Política Carlos César: “Cada vez mais europeus se revoltam contra arrogância de Schäuble”

Carlos César: “Cada vez mais europeus se revoltam contra arrogância de Schäuble”

Em entrevista ao jornal i, o líder da banca parlamentar do PS critica as declarações do ministro das Finanças alemão e sublinha que não se justifica um referendo sobre a permanência de Portugal na UE.
Carlos César: “Cada vez mais europeus se revoltam contra arrogância de Schäuble”
Miguel Baltazar
Negócios 01 de julho de 2016 às 09:54

Questionado sobre as recentes declarações de Wolfgang Schäuble sobre a possibilidade de um segundo resgate para Portugal, Carlos César diz que "nem o próprio ministro das Finanças alemão percebeu o que disse e do que falava" e acusa-o de arrogância. "É por essas e por outras que infelizmente há cada vez mais cidadãos europeus que se revoltam contra essa arrogância persistente e insensata.
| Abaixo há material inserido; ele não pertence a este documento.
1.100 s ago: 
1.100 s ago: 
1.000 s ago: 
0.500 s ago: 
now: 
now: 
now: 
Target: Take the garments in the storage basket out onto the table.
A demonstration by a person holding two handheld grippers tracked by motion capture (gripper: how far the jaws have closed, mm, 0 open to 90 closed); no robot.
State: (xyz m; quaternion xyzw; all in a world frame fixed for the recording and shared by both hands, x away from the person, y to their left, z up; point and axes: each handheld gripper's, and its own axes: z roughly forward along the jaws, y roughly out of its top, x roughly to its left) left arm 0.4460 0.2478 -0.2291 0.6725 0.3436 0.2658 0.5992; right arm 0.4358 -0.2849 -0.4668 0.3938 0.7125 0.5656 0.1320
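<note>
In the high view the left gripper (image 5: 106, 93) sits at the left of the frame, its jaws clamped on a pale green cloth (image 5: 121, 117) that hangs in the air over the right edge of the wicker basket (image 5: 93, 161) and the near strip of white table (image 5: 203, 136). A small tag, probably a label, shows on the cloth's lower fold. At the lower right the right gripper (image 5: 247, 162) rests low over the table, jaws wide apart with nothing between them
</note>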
Schäuble é apenas um ministro de um Estado membro e como tal se devia comportar", afirmou ao i.

 

O socialista referiu-se também às recomendações que o FMI continua a fazer ao Governo português, nomeadamente no que diz respeito aos gastos com salários dos funcionários públicos. O Fundo argumenta que, se o horário de trabalho será reduzido de 40 para 35 horas sem mais contratações, significa que há trabalhadores a mais na máquina do Estado. César refuta essa ideia: "Não há funcionários públicos a mais em Portugal. Temos proporcionalmente menos funcionários do que a maior parte dos países europeus desenvolvidos", nota, acrescentando que o FMI "não é uma instituição que constitua a referência da nossa acção."

 

A entrevista do i focou-se ainda na proposta avançada por Catarina Martins para fazer um referendo sobre a situação de Portugal na Europa. Para Carlos César, essa ideia "não teve vencimento na sociedade política portuguesa", considerando que se tratou de "uma proposta de impulso" provocada pela "espontaneidade própria de uma sessão e encerramento de um congresso de um partido". "Não creio que exista na sociedade portuguesa dúvidas que justificassem a existência de um referendo, a menos que ganhassem os partidos que defendem uma saída da União Europeia, matéria sobre a qual já nem me parece muito claro saber quais os partidos que defendem isso", conclui.